Among the records that follow, set down only the lines from the one containing "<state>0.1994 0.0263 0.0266" to the one containing "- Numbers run", both included, exactly.
__________________________________________________
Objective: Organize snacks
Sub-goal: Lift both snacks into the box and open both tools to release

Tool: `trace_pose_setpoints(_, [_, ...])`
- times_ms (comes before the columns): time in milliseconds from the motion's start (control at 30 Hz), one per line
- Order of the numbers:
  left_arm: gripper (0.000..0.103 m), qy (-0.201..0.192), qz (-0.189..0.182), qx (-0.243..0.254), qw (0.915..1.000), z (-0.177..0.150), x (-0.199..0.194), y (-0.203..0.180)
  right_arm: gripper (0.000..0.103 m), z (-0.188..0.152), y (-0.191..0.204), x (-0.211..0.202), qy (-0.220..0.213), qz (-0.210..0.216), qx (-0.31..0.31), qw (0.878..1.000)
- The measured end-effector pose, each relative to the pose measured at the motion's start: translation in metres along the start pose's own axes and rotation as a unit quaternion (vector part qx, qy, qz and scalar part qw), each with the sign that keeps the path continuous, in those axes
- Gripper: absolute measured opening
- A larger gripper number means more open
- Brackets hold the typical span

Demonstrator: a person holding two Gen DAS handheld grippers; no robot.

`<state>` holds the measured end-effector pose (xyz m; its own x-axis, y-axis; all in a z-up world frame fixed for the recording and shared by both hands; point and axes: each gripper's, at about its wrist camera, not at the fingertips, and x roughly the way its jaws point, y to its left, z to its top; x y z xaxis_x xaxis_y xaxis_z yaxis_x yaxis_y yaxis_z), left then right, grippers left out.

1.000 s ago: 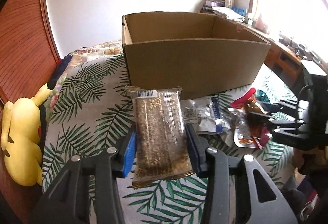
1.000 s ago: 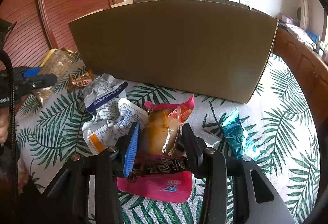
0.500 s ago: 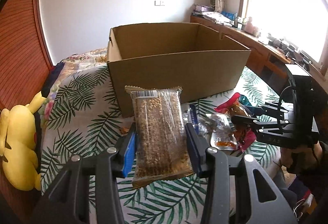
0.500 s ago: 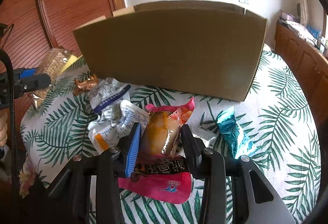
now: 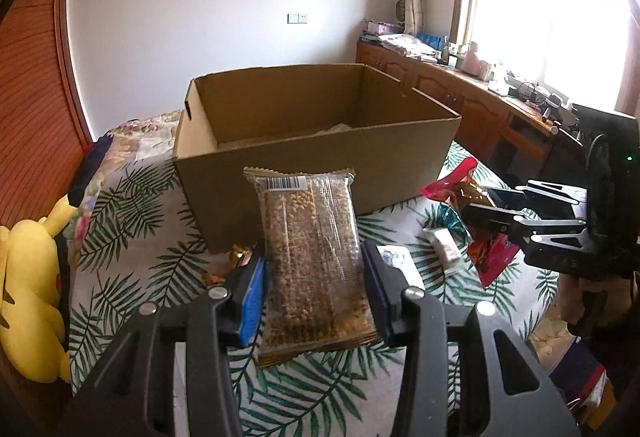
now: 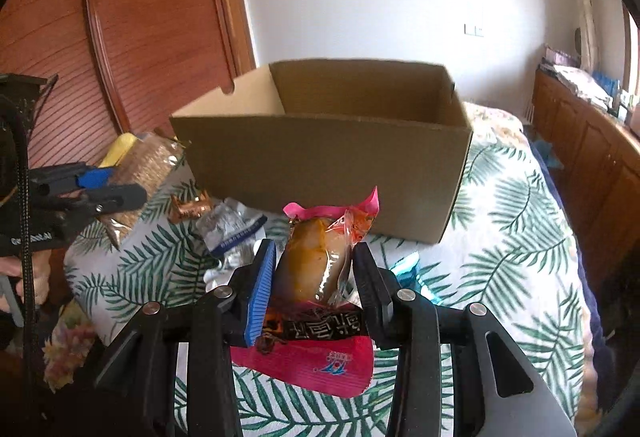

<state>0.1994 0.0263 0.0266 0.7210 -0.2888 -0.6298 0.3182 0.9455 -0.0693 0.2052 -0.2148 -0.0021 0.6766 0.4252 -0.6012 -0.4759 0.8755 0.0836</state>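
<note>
Above the palm-leaf bedspread (image 5: 132, 269), in front of an open cardboard box (image 5: 304, 153), the left gripper (image 5: 314, 291) pinches a clear pack of grain bars (image 5: 316, 265) between its two fingers, lifted off the cloth with its barcoded end toward the box. To its right, the right gripper (image 6: 314, 277) is clamped on a pink-edged pouch (image 6: 320, 269) with a brown snack inside — also held up, facing the box's near wall. Loose snacks lie on the cloth below — a silver-and-blue packet (image 6: 232, 229), a copper-wrapped candy (image 6: 190, 206), a teal wrapper (image 6: 408, 271) — and a yellow plush toy (image 5: 30, 297) sits at the left edge.
</note>
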Motion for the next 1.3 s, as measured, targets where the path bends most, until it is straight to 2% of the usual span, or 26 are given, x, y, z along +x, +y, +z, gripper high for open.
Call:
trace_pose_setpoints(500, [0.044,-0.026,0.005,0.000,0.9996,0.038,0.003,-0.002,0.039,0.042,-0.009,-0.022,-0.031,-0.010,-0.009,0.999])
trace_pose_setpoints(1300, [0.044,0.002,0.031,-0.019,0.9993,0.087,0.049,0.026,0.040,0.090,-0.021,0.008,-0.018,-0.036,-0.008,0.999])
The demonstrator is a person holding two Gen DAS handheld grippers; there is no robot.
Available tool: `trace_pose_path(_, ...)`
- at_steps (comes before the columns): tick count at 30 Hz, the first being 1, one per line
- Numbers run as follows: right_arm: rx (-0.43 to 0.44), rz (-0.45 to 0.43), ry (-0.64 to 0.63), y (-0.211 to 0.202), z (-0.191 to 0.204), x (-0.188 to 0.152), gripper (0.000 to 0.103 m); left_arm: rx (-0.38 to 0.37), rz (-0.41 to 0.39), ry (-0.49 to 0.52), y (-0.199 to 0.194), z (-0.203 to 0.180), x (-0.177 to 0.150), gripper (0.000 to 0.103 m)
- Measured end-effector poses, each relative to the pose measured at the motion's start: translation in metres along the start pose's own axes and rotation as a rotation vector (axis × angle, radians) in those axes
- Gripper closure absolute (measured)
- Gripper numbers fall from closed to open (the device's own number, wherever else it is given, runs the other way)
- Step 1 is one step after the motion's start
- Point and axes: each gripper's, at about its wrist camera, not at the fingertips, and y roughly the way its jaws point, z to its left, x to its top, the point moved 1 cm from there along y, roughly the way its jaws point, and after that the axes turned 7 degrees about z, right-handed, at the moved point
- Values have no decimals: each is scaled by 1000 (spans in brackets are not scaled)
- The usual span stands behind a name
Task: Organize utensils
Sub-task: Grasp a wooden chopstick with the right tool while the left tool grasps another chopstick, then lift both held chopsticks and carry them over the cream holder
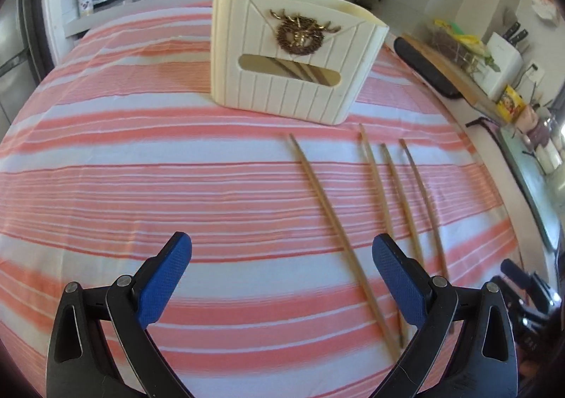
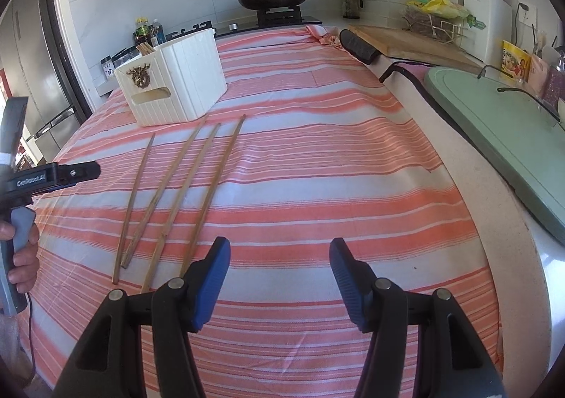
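Black gripper arms, blue textured fingers (image 1: 166,278), silver screws.

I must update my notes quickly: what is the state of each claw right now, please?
Left claw: open, holding nothing, above the striped cloth.
Right claw: open, holding nothing; the chopsticks lie on the cloth, untouched.

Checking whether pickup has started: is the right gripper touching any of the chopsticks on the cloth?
Apart. In the right wrist view the right gripper stands open with only striped cloth between its fingers; the four chopsticks lie off to its left.
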Motion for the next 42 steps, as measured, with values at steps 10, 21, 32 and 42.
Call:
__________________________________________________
_YOUR RESPONSE_
<state>0.1994 0.0263 0.0266 0.7210 -0.2888 -0.6298 0.3182 0.9455 -0.0693 0.2052 -0.2148 -0.0021 0.6766 0.4252 -0.6012 -0.4759 0.8755 0.0836</state>
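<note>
Above the palm-leaf bedspread (image 5: 132, 269), in front of an open cardboard box (image 5: 304, 153), the left gripper (image 5: 314, 291) pinches a clear pack of grain bars (image 5: 316, 265) between its two fingers, lifted off the cloth with its barcoded end toward the box. To its right, the right gripper (image 6: 314, 277) is clamped on a pink-edged pouch (image 6: 320, 269) with a brown snack inside — also held up, facing the box's near wall. Loose snacks lie on the cloth below — a silver-and-blue packet (image 6: 232, 229), a copper-wrapped candy (image 6: 190, 206), a teal wrapper (image 6: 408, 271) — and a yellow plush toy (image 5: 30, 297) sits at the left edge.
</note>
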Motion for the next 1.3 s, as measured, targets where the path bends most, until it is straight to 2% of the usual span, or 26 are given, x, y, z along +x, +y, +z, gripper high for open.
Call:
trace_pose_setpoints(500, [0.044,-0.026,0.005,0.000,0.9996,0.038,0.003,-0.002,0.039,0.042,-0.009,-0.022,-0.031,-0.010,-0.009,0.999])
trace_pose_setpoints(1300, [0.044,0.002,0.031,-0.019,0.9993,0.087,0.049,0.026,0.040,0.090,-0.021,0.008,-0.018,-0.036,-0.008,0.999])
The demonstrator is a person holding two Gen DAS handheld grippers; there is no robot.
Available tool: `trace_pose_path(_, ...)`
- at_steps (comes before the columns): tick count at 30 Hz, the first being 1, one per line
- Numbers run as follows: right_arm: rx (-0.43 to 0.44), rz (-0.45 to 0.43), ry (-0.64 to 0.63), y (-0.211 to 0.202), z (-0.191 to 0.204), x (-0.188 to 0.152), gripper (0.000 to 0.103 m); left_arm: rx (-0.38 to 0.37), rz (-0.41 to 0.39), ry (-0.49 to 0.52), y (-0.199 to 0.194), z (-0.203 to 0.180), x (-0.177 to 0.150), gripper (0.000 to 0.103 m)

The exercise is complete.